- YOUR OBJECTIVE: Carry none of the pictures over; write out the complete data exactly.

- DATA SHOWN:
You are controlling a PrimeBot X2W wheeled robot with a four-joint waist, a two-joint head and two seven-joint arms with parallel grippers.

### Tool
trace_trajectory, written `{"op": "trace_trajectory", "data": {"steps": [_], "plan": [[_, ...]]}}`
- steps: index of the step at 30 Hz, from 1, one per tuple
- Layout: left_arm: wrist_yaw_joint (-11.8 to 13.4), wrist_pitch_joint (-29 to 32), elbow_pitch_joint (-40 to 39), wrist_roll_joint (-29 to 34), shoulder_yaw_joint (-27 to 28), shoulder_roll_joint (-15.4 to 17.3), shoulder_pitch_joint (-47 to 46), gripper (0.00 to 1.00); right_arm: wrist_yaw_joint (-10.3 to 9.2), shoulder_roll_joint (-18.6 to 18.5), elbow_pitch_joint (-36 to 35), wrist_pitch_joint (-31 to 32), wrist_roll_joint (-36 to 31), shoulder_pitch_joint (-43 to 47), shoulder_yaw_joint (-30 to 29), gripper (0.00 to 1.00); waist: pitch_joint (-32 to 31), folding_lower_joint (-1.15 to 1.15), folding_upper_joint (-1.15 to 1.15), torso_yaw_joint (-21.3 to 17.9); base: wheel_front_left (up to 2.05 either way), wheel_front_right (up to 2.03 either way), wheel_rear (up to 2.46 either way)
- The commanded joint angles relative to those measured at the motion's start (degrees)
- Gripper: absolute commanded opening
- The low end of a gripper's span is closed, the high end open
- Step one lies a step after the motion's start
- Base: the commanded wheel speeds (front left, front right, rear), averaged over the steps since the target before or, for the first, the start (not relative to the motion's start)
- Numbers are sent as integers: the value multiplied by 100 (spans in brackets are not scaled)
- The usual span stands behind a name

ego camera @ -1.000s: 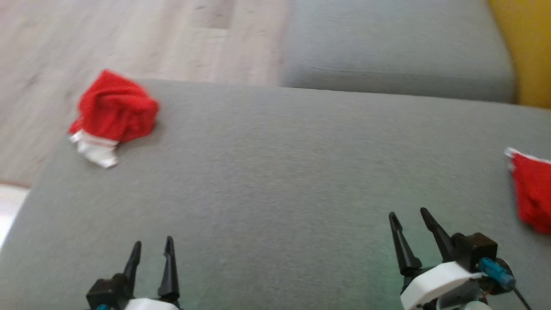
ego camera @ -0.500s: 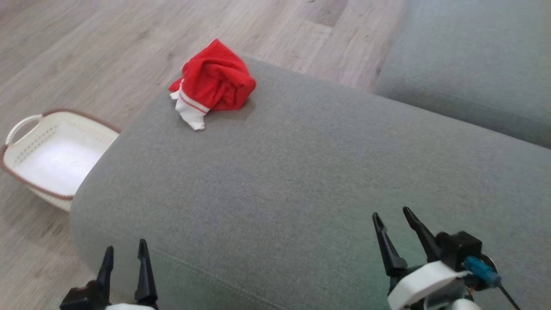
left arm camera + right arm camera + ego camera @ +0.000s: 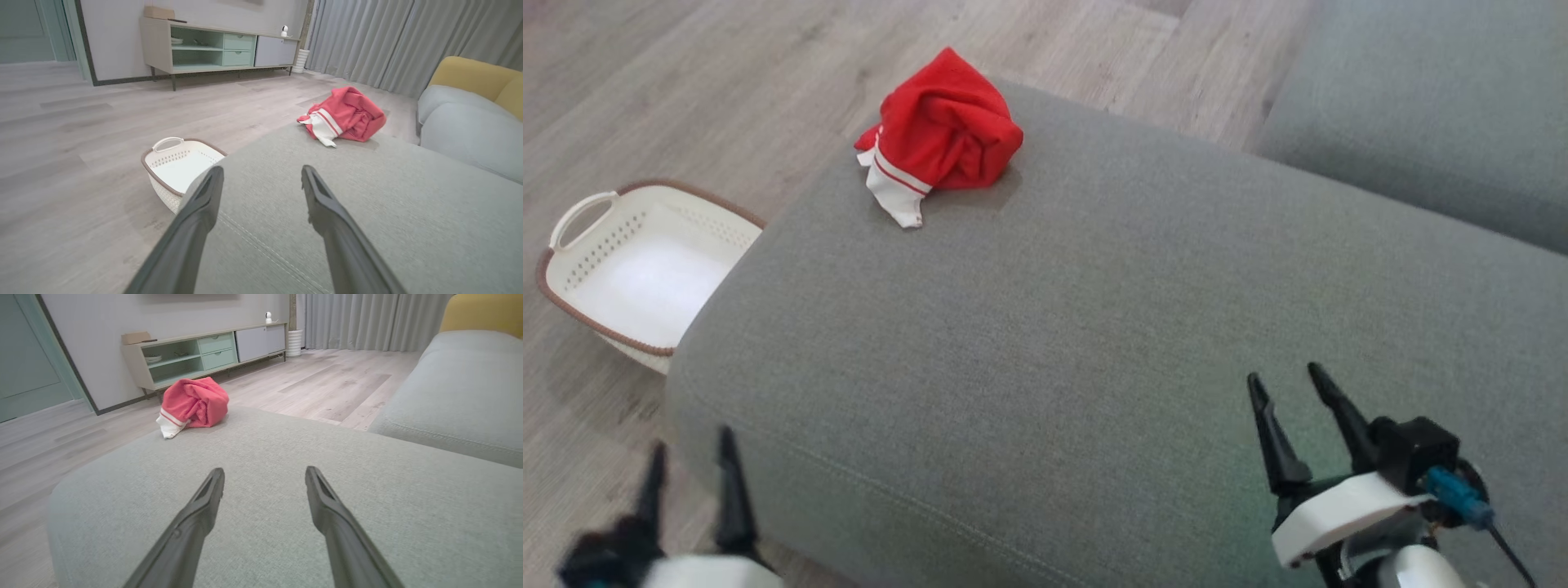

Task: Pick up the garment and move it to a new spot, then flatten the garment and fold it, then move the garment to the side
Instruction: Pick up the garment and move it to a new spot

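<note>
Garment (image 3: 947,131): lay bunched at far corner of cushion (image 3: 1094,327).
My left gripper (image 3: 690,453): stood wide, empty.
My right gripper (image 3: 1286,382): stood wide, empty.

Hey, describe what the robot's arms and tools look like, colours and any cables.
The left tool and right tool each have two long black fingers tapering to points. The right one has a black block, a rounded white shell, a blue connector and a thin black cable. The left one is blurred, with white casing behind it.
</note>
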Motion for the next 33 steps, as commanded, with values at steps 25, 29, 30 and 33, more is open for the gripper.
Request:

- RESULT OF THE TASK:
You are controlling a PrimeBot X2W wheeled robot with a four-joint waist, a two-joint head and two seven-joint arms with parallel grippers.

### Tool
trace_trajectory, written `{"op": "trace_trajectory", "data": {"steps": [_], "plan": [[_, ...]]}}`
- steps: index of the step at 30 Hz, from 1, one per tuple
- Layout: left_arm: wrist_yaw_joint (-11.8 to 13.4), wrist_pitch_joint (-29 to 32), elbow_pitch_joint (-40 to 39), wrist_roll_joint (-29 to 34), shoulder_yaw_joint (-27 to 28), shoulder_roll_joint (-15.4 to 17.3), shoulder_pitch_joint (-47 to 46), gripper (0.00 to 1.00); right_arm: wrist_yaw_joint (-10.3 to 9.2), shoulder_roll_joint (-18.6 to 18.5), elbow_pitch_joint (-36 to 35), wrist_pitch_joint (-31 to 32), wrist_roll_joint (-36 to 31), shoulder_pitch_joint (-43 to 47), shoulder_yaw_joint (-30 to 29), gripper (0.00 to 1.00); waist: pitch_joint (-32 to 31), folding_lower_joint (-1.15 to 1.15), folding_upper_joint (-1.15 to 1.15), torso_yaw_joint (-21.3 to 17.9); base: wheel_front_left (up to 2.05 either way), wheel_front_right (up to 2.03 either way), wheel_rear (up to 2.46 either way)
- The commanded joint angles relative to those measured at the motion's start (degrees)
- Gripper: absolute commanded opening
- The low end of a gripper's span is closed, the high end open
- Step one lies a step after the motion's start
- Base: the commanded wheel speeds (front left, front right, rear), averaged over the steps since the target before or, for the first, the start (not relative to the motion's start)
- Numbers are sent as integers: the value multiplied by 100 (spans in brackets are not scaled)
- The usual span stands behind a name

ego camera @ -1.000s: 
ego camera @ -0.500s: 
left arm camera + right arm camera + ego camera @ +0.000s: 

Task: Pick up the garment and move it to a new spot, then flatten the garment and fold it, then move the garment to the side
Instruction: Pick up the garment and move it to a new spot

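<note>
Garment (image 3: 947,131): lay bunched at far corner of cushion (image 3: 1094,327).
My left gripper (image 3: 690,453): stood wide, empty.
My right gripper (image 3: 1286,382): stood wide, empty.

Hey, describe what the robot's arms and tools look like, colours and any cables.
The left tool and right tool each have two long black fingers tapering to points. The right one has a black block, a rounded white shell, a blue connector and a thin black cable. The left one is blurred, with white casing behind it.
</note>
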Motion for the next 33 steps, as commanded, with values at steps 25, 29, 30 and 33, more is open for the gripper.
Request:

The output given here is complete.